1. $\displaystyle \int \frac {\sin^3(x)} {\cos^2(x)}dx$
2. $\displaystyle \int^{\frac{\pi}{2}}_{0} \frac {\sin(3x)} {\cos(3x)} dx$ with a suitable substitution is? Apparently the answer is: $\displaystyle \int^{1}_{0} \frac {1}{3u} du$, but im not sure what i should pull put as 'u'. Any ideas?
3. The area of the region bounded by the axis, the line x=1 and the curve: $\displaystyle y = \frac {1}{\sqrt{4-3x^2}}$, so i presume we need to get the definite integral from 0-1 of that curve, but once again i cant figure out the answer.

I'll add to this list as more problems arise.

Thanks for the help :)
• Jul 21st 2006, 11:29 PM
CaptainBlack
Quote:

Originally Posted by scorpion007

1. $\displaystyle \int \frac {\sin^3(x)} {\cos^2(x)}dx$

$\displaystyle \int \frac {\sin^3(x)} {\cos^2(x)}dx =\int (\sin(x))^2\ \frac{sin}{(cos(x))^2}dx$.

Then integrate by parts with:

$\displaystyle u=(\sin(x))^2$, and $\displaystyle dv=\frac{sin}{(cos(x))^2}$,

($\displaystyle dv$ is the derivative of $\displaystyle 1/\cos(x)$)

RonL
• Jul 21st 2006, 11:46 PM
CaptainBlack
Quote:

Originally Posted by scorpion007
2. $\displaystyle \int^{\frac{\pi}{2}}_{0} \frac {\sin(3x)} {\cos(3x)} dx$ with a suitable substitution is? Apparently the answer is: $\displaystyle \int^{1}_{0} \frac {1}{3u} du$, but im not sure what i should pull put as 'u'. Any ideas?)

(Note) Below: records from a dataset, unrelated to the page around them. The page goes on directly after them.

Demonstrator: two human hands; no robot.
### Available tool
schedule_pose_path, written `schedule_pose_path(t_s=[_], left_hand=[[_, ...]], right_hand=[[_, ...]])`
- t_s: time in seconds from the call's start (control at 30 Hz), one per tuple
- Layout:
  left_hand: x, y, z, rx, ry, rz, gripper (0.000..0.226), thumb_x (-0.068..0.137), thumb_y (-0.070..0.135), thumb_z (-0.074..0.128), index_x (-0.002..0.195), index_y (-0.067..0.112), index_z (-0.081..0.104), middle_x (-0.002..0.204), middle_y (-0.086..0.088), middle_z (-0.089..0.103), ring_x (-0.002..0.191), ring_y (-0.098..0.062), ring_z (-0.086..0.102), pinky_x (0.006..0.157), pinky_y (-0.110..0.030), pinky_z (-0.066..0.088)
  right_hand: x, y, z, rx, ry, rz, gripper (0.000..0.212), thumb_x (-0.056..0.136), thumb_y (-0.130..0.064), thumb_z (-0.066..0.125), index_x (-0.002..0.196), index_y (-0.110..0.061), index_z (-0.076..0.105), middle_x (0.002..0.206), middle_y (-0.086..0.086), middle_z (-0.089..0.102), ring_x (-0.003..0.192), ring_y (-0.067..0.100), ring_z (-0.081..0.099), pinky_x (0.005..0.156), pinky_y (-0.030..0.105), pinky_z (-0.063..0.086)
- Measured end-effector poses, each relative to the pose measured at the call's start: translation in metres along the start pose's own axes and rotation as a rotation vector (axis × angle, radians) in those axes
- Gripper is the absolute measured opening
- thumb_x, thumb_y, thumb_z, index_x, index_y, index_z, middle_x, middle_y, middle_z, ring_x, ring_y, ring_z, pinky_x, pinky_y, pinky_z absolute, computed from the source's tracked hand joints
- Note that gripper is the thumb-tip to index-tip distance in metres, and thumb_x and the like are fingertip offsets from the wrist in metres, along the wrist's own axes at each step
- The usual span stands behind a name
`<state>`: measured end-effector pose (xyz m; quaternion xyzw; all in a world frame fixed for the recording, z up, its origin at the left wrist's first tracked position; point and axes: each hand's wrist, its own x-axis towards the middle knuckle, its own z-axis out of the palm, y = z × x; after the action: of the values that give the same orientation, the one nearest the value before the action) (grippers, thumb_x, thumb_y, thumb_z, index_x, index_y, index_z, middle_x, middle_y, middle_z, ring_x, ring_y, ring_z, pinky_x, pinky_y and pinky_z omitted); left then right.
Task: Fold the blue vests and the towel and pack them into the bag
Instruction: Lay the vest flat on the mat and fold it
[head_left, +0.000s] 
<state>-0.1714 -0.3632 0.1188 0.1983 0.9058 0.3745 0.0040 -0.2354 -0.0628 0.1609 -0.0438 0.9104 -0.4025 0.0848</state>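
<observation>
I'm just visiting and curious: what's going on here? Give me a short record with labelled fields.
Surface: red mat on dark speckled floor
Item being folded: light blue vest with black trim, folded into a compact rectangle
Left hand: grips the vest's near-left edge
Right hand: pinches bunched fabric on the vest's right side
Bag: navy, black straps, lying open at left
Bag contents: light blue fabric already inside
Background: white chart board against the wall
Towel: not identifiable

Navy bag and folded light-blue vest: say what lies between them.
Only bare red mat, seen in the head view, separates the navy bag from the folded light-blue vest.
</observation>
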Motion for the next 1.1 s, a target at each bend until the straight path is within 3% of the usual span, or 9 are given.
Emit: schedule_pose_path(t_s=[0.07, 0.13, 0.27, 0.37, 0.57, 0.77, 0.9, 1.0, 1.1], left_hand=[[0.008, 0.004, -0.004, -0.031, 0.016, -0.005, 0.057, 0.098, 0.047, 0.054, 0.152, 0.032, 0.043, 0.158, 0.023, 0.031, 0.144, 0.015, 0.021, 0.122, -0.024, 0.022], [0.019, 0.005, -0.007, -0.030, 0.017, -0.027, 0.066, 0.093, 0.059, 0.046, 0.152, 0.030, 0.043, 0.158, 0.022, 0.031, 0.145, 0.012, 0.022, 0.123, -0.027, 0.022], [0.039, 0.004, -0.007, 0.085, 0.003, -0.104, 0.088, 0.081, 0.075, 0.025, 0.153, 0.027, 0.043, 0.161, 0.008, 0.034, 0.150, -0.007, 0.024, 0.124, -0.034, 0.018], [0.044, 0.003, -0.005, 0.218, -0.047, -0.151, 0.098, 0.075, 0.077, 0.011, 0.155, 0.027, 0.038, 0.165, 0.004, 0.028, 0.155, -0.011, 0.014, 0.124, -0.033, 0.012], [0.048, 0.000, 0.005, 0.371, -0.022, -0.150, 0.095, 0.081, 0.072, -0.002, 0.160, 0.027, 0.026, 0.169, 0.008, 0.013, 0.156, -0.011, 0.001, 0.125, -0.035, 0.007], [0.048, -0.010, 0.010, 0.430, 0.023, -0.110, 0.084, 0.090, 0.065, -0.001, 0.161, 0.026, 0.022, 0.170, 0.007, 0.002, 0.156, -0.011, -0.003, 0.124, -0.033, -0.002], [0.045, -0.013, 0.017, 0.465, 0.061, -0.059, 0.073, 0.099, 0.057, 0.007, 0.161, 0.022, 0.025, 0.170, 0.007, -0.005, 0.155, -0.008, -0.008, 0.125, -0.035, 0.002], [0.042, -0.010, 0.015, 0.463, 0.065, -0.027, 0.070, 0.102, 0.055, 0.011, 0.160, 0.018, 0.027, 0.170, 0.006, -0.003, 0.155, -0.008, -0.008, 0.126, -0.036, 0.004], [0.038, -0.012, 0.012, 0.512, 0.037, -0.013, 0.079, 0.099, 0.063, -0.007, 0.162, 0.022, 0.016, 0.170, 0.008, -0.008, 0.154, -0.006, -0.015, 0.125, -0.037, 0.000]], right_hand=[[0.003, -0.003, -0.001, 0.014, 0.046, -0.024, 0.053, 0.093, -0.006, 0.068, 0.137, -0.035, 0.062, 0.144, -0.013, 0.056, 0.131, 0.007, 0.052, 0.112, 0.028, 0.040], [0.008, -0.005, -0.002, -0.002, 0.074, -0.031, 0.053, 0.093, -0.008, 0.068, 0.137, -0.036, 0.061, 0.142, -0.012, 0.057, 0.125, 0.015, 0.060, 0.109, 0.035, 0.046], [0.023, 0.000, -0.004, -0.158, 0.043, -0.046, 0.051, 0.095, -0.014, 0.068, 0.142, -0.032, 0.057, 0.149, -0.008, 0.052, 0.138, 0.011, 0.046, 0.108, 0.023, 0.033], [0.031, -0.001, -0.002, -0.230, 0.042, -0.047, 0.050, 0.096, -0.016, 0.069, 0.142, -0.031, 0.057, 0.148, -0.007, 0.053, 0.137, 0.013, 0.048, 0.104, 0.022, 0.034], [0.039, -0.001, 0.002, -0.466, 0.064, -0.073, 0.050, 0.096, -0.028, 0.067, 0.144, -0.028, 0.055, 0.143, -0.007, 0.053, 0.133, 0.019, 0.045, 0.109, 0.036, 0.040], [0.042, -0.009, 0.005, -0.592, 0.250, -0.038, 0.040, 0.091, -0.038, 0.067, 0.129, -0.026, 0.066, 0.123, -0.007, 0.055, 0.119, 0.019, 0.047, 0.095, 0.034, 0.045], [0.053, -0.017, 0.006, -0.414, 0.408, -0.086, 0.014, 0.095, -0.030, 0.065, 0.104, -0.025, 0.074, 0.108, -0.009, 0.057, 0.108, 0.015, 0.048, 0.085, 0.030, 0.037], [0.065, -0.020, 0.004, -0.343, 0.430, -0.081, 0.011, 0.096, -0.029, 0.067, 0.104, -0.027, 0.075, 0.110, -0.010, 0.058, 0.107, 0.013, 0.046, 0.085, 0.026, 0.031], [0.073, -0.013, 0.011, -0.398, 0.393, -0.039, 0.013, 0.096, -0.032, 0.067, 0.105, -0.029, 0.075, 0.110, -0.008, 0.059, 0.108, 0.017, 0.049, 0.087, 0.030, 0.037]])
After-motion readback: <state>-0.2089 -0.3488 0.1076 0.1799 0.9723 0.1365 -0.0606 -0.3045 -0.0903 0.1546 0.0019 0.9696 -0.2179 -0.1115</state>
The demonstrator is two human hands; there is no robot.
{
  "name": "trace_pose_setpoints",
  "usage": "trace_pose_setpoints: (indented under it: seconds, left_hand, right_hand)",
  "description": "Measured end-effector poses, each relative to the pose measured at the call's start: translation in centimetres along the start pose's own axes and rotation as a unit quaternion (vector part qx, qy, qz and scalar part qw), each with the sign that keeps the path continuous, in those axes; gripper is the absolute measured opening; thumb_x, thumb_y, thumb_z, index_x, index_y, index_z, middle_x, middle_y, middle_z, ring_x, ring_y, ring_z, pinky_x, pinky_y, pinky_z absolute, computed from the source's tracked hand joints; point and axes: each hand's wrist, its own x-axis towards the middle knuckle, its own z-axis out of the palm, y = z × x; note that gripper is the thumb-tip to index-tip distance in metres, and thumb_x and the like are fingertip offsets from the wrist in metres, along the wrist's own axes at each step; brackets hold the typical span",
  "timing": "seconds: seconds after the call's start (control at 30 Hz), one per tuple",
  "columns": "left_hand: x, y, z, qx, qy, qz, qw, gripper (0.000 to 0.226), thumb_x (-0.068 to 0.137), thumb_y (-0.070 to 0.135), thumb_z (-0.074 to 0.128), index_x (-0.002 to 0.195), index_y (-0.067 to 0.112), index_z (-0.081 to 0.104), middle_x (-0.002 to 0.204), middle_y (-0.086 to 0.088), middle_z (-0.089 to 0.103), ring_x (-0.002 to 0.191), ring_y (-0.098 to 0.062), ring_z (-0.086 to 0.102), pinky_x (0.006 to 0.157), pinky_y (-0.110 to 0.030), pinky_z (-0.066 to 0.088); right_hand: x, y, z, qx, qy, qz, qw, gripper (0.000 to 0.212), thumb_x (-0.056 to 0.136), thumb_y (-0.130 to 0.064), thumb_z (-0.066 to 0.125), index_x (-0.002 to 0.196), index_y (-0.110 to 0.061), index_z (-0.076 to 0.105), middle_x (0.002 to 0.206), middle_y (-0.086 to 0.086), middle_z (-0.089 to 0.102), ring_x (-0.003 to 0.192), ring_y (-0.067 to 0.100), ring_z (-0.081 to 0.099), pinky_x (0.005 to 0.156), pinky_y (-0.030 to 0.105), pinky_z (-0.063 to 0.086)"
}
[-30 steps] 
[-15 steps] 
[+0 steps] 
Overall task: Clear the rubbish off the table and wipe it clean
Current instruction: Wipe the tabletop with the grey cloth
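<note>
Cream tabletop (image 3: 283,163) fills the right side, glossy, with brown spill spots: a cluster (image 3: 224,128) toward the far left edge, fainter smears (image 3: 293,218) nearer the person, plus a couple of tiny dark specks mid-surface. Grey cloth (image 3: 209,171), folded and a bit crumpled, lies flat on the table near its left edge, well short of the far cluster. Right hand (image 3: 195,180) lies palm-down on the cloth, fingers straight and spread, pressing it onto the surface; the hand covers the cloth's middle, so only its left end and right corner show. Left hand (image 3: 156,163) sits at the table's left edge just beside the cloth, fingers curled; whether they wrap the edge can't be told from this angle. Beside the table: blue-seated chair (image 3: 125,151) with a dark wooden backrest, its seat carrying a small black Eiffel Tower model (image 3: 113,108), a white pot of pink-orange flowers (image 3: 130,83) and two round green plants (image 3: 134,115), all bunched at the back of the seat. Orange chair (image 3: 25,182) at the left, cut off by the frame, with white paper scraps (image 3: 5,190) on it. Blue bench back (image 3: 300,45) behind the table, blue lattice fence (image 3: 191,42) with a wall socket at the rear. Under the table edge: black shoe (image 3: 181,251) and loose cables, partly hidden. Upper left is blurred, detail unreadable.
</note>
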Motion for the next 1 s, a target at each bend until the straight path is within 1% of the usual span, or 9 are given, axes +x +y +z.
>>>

$\displaystyle u=\cos(3x)$

look plausible.

RonL
• Jul 21st 2006, 11:52 PM
CaptainBlack
Quote:

Originally Posted by scorpion007
3. The area of the region bounded by the axis, the line x=1 and the curve: $\displaystyle y = \frac {1}{\sqrt{4-3x^2}}$, so i presume we need to get the definite integral from 0-1 of that curve, but once again i cant figure out the answer.

By the look of it you want:

$\displaystyle \int_0^1\ \frac {1}{\sqrt{4-3x^2}}\ dx=\int_0^1\ \frac {1}{2\ \sqrt{1-(3/4)x^2}}\ dx$.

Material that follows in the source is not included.